Manuel Rodríguez Canales
Teólogo
Tener hijos como yo, pobre Dios. Aunque se puede decir que los hijos reflejan a los padres. Pobre yo, tener un padre como Dios. Pobres los dos, entonces.
Pobre Él, yo siempre seré una decepción. Pobre yo, que nunca entenderé la inmensidad de lo que quiere de mí. Pobre Él, que, a pesar de la decepción que soy, no puede, aunque quisiera, dejar de amarme.
Pobre yo, que tampoco puedo soltar este dulce deber de ser su hijo, aunque lo he querido con todas mis fuerzas. Pobre Él, que siendo inmenso se hizo pequeño para acompañarme (eso es la Navidad), para que yo sepa que es un incondicional, uno que no abandona a los parientes, mucho menos a los hijos.
Pobre yo, que lloro a diario la inmensa distancia entre mi origen, mi fin y mi presente. Pobre Dios, que llora lo mismo.
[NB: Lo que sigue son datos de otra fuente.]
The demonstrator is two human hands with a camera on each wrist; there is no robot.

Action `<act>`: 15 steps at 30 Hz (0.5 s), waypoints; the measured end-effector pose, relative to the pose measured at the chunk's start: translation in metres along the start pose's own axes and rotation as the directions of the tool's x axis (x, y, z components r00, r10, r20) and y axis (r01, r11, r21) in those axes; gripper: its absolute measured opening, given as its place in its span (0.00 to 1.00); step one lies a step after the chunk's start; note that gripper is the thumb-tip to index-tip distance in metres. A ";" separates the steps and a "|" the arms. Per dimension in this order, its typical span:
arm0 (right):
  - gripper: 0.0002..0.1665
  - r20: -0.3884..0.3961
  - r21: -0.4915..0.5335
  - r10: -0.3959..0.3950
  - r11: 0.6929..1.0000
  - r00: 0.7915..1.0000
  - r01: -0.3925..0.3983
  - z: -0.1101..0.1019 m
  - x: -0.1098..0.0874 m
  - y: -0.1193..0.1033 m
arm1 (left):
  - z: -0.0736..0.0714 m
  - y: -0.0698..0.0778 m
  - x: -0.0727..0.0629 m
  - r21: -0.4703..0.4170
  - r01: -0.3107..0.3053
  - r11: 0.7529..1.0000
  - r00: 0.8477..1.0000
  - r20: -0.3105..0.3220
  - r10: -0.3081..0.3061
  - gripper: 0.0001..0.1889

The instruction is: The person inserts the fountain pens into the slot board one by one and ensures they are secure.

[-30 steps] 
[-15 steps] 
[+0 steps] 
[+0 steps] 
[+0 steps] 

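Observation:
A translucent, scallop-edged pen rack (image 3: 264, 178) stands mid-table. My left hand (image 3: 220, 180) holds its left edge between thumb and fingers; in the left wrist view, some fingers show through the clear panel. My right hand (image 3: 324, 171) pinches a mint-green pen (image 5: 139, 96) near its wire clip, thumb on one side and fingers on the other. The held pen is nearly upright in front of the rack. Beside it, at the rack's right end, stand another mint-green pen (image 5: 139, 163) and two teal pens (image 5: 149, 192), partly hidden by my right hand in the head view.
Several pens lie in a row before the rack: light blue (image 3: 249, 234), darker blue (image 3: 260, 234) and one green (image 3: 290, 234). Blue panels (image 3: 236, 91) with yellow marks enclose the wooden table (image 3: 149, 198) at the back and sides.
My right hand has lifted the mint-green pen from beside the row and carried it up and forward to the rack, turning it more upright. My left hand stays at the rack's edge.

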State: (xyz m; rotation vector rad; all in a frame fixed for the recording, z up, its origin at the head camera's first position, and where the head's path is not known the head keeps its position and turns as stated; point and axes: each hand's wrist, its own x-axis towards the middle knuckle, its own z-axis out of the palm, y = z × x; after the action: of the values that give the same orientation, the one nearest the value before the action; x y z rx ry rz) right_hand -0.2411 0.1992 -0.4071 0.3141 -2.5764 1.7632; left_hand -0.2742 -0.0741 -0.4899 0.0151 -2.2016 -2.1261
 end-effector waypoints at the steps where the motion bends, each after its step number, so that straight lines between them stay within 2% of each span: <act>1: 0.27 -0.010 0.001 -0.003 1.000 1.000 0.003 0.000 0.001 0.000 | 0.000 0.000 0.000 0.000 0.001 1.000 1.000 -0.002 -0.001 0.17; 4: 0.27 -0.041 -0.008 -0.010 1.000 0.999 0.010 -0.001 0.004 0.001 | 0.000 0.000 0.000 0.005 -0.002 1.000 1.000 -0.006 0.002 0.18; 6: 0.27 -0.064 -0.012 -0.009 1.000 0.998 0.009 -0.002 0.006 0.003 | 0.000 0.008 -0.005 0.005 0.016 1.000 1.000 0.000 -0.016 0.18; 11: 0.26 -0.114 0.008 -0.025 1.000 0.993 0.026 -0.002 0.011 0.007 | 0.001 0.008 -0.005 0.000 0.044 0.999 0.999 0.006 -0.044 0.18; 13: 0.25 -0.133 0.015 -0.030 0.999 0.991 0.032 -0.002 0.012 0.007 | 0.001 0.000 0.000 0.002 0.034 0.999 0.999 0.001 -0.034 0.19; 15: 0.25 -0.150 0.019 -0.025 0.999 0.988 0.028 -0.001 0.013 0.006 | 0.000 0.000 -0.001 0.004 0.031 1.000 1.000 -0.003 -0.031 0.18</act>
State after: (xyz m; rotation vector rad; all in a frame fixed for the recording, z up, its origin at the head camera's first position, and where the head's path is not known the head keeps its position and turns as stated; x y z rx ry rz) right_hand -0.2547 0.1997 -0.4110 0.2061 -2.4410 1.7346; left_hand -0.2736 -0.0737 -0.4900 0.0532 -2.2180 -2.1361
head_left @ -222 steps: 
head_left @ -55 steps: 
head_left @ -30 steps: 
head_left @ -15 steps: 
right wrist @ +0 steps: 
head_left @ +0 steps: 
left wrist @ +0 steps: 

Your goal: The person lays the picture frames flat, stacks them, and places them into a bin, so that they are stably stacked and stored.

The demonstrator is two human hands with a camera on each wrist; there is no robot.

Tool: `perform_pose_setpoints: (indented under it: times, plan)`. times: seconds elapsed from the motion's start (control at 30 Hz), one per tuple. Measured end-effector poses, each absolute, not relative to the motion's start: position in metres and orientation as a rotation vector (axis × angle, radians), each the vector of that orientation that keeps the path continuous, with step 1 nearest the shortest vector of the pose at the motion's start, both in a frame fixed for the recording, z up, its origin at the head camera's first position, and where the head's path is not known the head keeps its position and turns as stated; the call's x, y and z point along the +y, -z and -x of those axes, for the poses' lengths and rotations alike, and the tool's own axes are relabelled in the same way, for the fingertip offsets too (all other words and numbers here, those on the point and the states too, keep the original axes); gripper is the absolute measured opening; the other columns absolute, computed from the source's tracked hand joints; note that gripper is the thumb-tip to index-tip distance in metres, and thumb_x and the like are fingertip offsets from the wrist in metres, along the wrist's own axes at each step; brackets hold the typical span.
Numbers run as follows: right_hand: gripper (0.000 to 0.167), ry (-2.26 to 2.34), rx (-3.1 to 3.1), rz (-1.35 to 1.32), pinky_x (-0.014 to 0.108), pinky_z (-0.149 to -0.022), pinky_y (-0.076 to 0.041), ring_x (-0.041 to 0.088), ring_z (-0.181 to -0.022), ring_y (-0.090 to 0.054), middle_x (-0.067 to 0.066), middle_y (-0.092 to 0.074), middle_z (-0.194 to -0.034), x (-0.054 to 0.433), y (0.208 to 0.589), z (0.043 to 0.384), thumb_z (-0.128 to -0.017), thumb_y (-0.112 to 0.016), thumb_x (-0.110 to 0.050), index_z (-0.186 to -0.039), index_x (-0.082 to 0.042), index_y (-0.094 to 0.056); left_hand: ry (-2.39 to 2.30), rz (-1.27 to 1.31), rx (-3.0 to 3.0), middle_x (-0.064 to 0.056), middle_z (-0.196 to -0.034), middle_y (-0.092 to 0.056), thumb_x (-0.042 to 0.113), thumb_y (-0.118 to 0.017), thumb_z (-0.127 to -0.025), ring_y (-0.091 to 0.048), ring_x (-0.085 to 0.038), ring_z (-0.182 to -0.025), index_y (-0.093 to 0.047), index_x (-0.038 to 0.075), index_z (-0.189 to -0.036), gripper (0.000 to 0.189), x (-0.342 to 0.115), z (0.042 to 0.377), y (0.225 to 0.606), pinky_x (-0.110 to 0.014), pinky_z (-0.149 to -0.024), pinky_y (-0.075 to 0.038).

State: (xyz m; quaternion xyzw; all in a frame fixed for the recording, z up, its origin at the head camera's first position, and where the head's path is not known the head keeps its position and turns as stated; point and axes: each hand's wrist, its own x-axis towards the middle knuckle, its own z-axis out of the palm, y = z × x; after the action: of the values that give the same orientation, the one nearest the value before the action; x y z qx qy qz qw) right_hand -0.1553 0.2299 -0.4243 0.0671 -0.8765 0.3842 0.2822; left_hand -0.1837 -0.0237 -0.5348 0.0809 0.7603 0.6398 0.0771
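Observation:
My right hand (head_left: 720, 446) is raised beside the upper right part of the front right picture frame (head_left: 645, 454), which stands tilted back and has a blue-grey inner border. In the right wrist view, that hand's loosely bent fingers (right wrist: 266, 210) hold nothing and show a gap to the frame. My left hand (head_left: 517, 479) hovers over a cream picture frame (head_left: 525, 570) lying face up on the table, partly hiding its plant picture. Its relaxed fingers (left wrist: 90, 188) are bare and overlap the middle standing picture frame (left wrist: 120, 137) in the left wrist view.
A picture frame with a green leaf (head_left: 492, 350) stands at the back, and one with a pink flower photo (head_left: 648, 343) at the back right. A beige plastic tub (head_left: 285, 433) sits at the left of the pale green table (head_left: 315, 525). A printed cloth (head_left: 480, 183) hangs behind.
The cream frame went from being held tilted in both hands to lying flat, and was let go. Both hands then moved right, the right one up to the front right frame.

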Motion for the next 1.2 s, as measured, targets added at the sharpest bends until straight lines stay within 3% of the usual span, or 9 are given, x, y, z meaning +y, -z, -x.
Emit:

Pobre yo, que trato de seguir a Dios y no puedo más que desear seguirlo. Pobre Dios, que me tiende la mano que yo no quiero tomar, y al que siendo solo amor se acusa tanto de ser cruel por todo y siempre. Pobre yo, dotado de una inteligencia altiva siempre obligada por el amor a arrodillarse ante el misterio.
Pobre Dios, que sabe que no lo entiendo, que no tengo su corazón, que no quiero entrar a la fiesta que organizó por algún hermano que volvió otra vez. Pobre yo, consciente de que debo entrar, pero no sé qué manía, qué fuerza me detiene clavado en el lugar mirando sus ojos ancianos y llorosos, no sé qué enfermedad del alma me endurece ante ese deseo suyo tan ardiente de tener solo una fiesta, un ratito hijo, por favor, una fiestita en la que nos abracemos todos, vamos hijito, qué te cuesta.
Pobre Dios, que me ruega humilde, que se reprime de abrazarme para que no termine de darle la espalda porque no le creo y no sé por qué. Pobre yo, que no puedo irme porque sé que tiene razón. Pobre Dios, que venciendo su miedo me abraza con todas sus fuerzas y me hunde en su pecho, me clava en su corazón abierto. Pobre yo, que le empapo la túnica raída con mis torpes lágrimas, queriendo decirle que me perdone, que ya no seré así.
Pobre Dios, que sonríe infinitamente lleno de alegría, esperanzado al ver ese buen mundo que nos dio sonreír también. Pobre yo, que en ese instante me hago como mi Padre, aunque dure solo un segundo y lo olvide en la puerta, al salir del templo. Pobre Dios, que me sigue amando. Pobre yo, que no puedo dejar de amarlo.
Tal vez por eso dijo: “Bienaventurados los pobres”.